Task instructions: Set every entry down again precisely.

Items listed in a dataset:
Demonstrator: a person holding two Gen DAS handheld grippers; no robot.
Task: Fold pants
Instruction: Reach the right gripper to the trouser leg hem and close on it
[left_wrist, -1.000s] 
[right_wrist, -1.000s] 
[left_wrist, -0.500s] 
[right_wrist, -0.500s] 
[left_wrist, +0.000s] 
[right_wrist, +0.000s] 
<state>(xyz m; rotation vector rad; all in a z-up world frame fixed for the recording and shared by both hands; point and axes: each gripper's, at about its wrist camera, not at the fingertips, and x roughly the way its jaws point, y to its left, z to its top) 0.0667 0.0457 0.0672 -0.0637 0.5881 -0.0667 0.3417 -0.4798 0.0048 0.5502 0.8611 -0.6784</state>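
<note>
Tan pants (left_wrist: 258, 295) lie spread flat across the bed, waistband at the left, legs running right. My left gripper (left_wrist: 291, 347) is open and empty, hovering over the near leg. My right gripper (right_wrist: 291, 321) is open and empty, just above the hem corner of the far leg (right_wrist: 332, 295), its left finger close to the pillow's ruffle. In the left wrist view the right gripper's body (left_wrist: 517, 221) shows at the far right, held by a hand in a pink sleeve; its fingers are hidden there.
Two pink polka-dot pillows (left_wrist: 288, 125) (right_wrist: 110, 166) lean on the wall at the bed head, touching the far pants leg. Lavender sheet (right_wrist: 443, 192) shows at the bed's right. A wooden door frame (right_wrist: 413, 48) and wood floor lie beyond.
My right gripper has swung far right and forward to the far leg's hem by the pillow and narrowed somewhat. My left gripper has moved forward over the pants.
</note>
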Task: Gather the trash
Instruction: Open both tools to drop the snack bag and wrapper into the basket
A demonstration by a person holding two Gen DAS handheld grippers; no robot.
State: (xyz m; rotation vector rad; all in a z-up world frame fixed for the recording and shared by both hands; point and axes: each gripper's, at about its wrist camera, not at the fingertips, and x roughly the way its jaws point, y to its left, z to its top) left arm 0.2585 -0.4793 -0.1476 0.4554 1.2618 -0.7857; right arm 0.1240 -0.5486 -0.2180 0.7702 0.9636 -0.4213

Result for this exercise:
Demonstrator: a person holding two Gen DAS handheld grippers; no robot.
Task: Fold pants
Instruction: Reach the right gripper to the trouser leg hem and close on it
[left_wrist, -1.000s] 
[right_wrist, -1.000s] 
[left_wrist, -0.500s] 
[right_wrist, -0.500s] 
[left_wrist, +0.000s] 
[right_wrist, +0.000s] 
<state>(xyz m; rotation vector rad; all in a z-up world frame fixed for the recording and shared by both hands; point and axes: each gripper's, at about its wrist camera, not at the fingertips, and x roughly the way its jaws point, y to its left, z to its top) 0.0667 0.0457 0.0672 -0.0637 0.5881 -0.0667 0.3417 -0.4798 0.0048 0.5502 0.8611 -0.6784</state>
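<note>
Tan pants (left_wrist: 258, 295) lie spread flat across the bed, waistband at the left, legs running right. My left gripper (left_wrist: 291, 347) is open and empty, hovering over the near leg. My right gripper (right_wrist: 291, 321) is open and empty, just above the hem corner of the far leg (right_wrist: 332, 295), its left finger close to the pillow's ruffle. In the left wrist view the right gripper's body (left_wrist: 517, 221) shows at the far right, held by a hand in a pink sleeve; its fingers are hidden there.
Two pink polka-dot pillows (left_wrist: 288, 125) (right_wrist: 110, 166) lean on the wall at the bed head, touching the far pants leg. Lavender sheet (right_wrist: 443, 192) shows at the bed's right. A wooden door frame (right_wrist: 413, 48) and wood floor lie beyond.
My right gripper has swung far right and forward to the far leg's hem by the pillow and narrowed somewhat. My left gripper has moved forward over the pants.
</note>
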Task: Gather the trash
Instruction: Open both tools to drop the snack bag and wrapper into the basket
A demonstration by a person holding two Gen DAS handheld grippers; no robot.
State: (xyz m; rotation vector rad; all in a z-up world frame fixed for the recording and shared by both hands; point and axes: each gripper's, at about its wrist camera, not at the fingertips, and x roughly the way its jaws point, y to its left, z to its top) left arm 0.2585 -0.4793 -0.1476 0.4554 1.2618 -0.7857; right arm 0.1240 -0.5486 -0.2180 0.7702 0.9636 -0.4213

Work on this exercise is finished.